La profession de notaire libéralisée par la loi Macron

La profession de notaire a longtemps été considérée comme étant trop fermée, ce qui a engendré un grand manque d’effectif. En effet, les postulants sont rapidement découragés, aussi la loi Macron a tenu à libéraliser ce secteur. Un objectif louable, qui pour le moment ne semble que très partiellement atteint.

 

Les objectifs sur le long terme

L’ADLC ou autorité de la concurrence est favorable quant à exercer la loi Macron qui vise la libération du secteur notarial. Pour ce faire, 1.650 nouveaux notaires seront nominés durant les deux années à venir afin d’atteindre les 3.000 professionnels. Puis, 4.500 postes sont prévus pour 2024. La liberté d’installation ainsi que la mise en place de nouveaux offices sera un grand pas en matière d’économie et simplifiera grandement la tâche des professionnels tout comme les déplacements de leurs clients. 159 nouveaux notaires seront bientôt installés à Paris. Toutefois, le nombre de postes des zones moins peuplées, où la demande est relativement faible, sera réduit. L’installation des nouveaux notaires à travers la France sera progressive afin que les offices notariaux déjà existants ne se retrouvent pas en difficulté. De plus, l’ADLC projette de féminiser cette profession qui pour le moment ne compte que 35% de femmes.

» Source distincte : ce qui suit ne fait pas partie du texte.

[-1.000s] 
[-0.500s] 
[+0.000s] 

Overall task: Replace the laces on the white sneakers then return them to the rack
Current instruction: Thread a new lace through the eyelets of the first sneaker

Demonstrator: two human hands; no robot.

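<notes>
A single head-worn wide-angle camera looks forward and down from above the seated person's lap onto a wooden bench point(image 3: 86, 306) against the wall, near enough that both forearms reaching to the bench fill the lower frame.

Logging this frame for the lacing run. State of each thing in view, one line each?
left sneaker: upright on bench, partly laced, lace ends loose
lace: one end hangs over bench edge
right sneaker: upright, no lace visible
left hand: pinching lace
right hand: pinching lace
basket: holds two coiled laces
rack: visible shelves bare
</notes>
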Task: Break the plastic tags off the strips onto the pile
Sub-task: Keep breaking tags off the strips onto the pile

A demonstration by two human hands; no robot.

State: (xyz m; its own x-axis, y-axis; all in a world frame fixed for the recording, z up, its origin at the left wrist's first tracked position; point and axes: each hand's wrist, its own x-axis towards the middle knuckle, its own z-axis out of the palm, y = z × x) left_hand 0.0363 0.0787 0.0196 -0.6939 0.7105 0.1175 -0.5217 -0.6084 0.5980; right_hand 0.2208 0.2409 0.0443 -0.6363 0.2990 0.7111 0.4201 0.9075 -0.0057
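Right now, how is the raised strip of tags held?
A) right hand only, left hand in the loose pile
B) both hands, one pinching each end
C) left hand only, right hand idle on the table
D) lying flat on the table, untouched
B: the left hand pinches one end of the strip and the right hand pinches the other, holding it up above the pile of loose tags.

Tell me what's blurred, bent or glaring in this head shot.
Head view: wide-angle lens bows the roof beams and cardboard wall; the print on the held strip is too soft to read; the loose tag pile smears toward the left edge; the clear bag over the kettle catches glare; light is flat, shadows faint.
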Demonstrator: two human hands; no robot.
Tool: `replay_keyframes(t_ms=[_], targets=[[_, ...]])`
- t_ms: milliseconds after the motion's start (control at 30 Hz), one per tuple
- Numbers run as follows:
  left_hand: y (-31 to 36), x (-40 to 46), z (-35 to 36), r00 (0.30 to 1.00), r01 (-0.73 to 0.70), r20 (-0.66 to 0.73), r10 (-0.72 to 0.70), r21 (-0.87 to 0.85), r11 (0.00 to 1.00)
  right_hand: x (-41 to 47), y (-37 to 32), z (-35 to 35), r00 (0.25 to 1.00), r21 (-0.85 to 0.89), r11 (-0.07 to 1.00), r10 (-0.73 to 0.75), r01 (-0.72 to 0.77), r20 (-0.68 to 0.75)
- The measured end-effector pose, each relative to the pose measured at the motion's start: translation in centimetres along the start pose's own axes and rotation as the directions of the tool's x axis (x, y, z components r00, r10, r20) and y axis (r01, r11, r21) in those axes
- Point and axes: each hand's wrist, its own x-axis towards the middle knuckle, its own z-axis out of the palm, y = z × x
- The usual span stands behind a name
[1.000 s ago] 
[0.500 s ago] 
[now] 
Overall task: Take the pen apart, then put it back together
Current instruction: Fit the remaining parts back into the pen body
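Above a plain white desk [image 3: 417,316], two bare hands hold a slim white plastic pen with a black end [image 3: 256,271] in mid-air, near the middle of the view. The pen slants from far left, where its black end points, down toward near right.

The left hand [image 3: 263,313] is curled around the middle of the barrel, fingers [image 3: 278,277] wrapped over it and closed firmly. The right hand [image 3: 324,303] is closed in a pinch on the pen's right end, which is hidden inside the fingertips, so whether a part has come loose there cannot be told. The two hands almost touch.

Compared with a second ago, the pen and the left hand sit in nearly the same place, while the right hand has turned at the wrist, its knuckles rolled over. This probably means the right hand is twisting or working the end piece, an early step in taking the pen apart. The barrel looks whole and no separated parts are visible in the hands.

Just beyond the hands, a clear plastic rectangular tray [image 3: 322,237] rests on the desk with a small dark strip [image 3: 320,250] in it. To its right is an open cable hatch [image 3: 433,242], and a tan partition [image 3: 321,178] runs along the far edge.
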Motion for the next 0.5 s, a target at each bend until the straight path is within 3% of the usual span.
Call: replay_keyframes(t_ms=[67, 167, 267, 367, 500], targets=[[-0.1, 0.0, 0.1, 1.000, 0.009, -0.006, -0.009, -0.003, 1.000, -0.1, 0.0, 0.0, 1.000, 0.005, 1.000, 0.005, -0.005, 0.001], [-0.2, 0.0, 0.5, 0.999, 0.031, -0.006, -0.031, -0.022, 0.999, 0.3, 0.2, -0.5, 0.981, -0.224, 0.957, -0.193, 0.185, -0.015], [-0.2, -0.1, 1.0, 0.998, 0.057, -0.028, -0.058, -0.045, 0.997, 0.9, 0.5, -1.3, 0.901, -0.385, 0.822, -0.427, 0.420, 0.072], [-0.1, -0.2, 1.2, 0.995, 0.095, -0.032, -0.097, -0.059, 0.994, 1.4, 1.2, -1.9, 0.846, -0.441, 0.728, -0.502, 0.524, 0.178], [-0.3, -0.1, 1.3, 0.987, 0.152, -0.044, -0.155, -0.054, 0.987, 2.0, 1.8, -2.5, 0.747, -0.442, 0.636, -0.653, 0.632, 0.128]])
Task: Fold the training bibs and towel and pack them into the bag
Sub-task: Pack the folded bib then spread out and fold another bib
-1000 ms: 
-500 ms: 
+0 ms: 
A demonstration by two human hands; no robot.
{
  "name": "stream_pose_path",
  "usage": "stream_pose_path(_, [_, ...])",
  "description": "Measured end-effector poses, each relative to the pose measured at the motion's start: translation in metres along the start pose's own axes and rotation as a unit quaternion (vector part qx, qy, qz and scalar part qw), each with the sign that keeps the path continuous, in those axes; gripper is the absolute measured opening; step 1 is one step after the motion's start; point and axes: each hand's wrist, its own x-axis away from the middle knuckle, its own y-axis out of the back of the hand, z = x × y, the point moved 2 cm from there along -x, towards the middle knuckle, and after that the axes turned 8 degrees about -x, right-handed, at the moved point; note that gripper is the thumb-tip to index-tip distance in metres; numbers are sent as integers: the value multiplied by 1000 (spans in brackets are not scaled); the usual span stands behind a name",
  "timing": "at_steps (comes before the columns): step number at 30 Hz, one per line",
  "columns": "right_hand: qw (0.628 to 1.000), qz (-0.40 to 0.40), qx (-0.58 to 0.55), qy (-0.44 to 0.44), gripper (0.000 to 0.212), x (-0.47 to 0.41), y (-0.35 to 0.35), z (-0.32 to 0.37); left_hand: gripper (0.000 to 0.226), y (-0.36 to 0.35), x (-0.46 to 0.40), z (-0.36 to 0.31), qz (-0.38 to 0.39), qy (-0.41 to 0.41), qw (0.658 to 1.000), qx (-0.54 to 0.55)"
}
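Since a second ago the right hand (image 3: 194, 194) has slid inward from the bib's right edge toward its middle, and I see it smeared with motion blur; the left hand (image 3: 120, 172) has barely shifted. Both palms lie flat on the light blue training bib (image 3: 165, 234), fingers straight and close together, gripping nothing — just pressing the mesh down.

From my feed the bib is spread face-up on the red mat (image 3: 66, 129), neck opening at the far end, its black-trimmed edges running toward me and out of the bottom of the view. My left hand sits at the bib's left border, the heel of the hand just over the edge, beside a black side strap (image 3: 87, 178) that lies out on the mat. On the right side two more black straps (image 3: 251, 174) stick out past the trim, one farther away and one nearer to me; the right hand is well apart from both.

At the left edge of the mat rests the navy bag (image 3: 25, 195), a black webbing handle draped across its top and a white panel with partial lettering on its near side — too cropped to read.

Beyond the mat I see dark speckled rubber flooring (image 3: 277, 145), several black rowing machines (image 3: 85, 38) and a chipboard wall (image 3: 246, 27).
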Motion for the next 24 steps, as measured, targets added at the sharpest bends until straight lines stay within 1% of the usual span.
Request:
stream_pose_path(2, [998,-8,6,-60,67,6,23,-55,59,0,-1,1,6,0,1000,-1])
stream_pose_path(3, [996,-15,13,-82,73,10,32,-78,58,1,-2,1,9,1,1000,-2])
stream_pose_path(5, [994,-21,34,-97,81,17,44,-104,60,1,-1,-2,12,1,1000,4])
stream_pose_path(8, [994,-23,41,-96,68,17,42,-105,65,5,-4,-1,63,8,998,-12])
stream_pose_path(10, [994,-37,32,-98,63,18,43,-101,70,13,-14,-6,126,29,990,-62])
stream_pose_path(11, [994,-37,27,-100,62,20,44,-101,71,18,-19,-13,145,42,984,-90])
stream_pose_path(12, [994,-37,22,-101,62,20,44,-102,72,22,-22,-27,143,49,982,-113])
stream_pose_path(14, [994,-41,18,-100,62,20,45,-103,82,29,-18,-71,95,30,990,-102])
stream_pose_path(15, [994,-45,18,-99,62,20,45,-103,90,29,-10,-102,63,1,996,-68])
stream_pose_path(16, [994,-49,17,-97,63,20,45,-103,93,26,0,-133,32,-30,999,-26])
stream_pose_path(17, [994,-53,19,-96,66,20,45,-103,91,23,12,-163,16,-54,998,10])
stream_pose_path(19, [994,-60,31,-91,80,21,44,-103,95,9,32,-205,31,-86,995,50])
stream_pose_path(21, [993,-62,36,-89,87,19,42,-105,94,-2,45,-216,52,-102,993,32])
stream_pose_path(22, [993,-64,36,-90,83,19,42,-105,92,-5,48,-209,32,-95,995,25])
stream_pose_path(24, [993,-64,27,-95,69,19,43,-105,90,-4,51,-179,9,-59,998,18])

Une loi assez lente à agir

L’Autorité de la concurrence a relevé que les objectifs de la loi Macron concernant l’installation des notaires n’étaient que très partiellement atteints. Le ministère de la Justice a été sommé de reprendre rapidement la création des nouveaux offices notariaux prévus par la loi. Selon cette dernière, 1.002 nouveaux offices auraient dû être créés au 17 novembre 2017. Pourtant, à cette date butoir nous n’avons recensé que 668 nouveaux offices et 633 nouveaux notaires. Les résultats établis sur 2016 – 2018 ne sont pas ceux escomptés puisque seulement 38% d’installations de nouveaux notaires et 67% de créations d’offices ont été effectués.

 

Un problème de zone ?

L’Autorité de la concurrence a noté 304 demandes de création d’offices en zones d’installation contrôlée. Le ministre de la Justice doit la saisir pour avis dans le cas où ces demandes de créations en zones orange seraient refusées. Il est arrivé, dans 78 % des avis émis par l’ADLC, qu’elle soit défavorable aux installations d’offices, car ces dernières pourraient compromettre la qualité du service rendu en portant atteinte à la viabilité des études existantes dans la zone. Il s’agit des raisons pour lesquelles un seul office a été créé dans la zone orange de Saint-Pierre-et-Miquelon. En revanche, un avis positif a été émis dans 17 zones sur 60. Ce sera au ministre de la Justice de départager les candidats afin qu’il n’y en ait qu’un seul par zone. D’autres décisions concernant le reste des demandes sont attendues très prochainement.